# TASK:
Word for word, transcribe the data below.

# PROVIDED DATA:
━━━━━━━━
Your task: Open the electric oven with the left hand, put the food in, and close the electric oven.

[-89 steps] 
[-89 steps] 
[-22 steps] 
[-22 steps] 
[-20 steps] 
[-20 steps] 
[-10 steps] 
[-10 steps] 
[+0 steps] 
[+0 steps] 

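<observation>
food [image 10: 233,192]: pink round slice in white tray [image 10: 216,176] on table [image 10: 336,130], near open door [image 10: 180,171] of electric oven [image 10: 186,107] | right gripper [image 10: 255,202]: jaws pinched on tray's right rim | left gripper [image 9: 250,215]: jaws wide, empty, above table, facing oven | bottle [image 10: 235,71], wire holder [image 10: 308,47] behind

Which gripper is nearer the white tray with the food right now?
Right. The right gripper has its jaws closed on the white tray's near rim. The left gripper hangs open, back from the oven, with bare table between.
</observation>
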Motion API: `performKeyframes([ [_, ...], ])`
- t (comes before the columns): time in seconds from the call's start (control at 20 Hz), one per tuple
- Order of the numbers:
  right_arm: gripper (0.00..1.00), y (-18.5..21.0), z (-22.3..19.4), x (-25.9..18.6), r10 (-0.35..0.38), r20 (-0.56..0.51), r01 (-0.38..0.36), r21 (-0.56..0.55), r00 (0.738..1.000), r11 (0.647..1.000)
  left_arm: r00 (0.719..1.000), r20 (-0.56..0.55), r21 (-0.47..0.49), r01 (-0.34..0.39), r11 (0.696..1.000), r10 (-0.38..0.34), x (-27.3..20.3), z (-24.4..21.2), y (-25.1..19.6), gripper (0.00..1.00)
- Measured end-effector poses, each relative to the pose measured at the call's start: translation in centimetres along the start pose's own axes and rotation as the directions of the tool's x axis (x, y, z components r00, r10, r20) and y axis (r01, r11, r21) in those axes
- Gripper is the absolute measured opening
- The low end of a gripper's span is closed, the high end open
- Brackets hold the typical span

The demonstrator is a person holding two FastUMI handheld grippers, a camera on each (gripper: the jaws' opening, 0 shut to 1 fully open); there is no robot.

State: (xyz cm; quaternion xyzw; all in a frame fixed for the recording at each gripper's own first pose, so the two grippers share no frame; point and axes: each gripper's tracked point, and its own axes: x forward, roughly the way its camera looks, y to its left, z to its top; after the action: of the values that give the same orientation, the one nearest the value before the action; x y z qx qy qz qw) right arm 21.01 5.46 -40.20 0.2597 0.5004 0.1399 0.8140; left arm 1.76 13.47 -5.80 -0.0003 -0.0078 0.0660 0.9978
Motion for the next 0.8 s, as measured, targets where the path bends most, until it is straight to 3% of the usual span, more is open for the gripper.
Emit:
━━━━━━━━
# THE COMPLETED TASK:
Your task: Open the electric oven with the left hand, put the food in, and close the electric oven.

[-89 steps] 
[-89 steps] 
[-22 steps] 
[-22 steps] 
[-20 steps] 
[-20 steps] 
[-10 steps] 
[-10 steps] 
[+0 steps] 
[+0 steps] 

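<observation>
food [image 10: 233,192]: pink round slice in white tray [image 10: 216,176] on table [image 10: 336,130], near open door [image 10: 180,171] of electric oven [image 10: 186,107] | right gripper [image 10: 255,202]: jaws pinched on tray's right rim | left gripper [image 9: 250,215]: jaws wide, empty, above table, facing oven | bottle [image 10: 235,71], wire holder [image 10: 308,47] behind

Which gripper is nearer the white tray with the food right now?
Right. The right gripper has its jaws closed on the white tray's near rim. The left gripper hangs open, back from the oven, with bare table between.
</observation>
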Motion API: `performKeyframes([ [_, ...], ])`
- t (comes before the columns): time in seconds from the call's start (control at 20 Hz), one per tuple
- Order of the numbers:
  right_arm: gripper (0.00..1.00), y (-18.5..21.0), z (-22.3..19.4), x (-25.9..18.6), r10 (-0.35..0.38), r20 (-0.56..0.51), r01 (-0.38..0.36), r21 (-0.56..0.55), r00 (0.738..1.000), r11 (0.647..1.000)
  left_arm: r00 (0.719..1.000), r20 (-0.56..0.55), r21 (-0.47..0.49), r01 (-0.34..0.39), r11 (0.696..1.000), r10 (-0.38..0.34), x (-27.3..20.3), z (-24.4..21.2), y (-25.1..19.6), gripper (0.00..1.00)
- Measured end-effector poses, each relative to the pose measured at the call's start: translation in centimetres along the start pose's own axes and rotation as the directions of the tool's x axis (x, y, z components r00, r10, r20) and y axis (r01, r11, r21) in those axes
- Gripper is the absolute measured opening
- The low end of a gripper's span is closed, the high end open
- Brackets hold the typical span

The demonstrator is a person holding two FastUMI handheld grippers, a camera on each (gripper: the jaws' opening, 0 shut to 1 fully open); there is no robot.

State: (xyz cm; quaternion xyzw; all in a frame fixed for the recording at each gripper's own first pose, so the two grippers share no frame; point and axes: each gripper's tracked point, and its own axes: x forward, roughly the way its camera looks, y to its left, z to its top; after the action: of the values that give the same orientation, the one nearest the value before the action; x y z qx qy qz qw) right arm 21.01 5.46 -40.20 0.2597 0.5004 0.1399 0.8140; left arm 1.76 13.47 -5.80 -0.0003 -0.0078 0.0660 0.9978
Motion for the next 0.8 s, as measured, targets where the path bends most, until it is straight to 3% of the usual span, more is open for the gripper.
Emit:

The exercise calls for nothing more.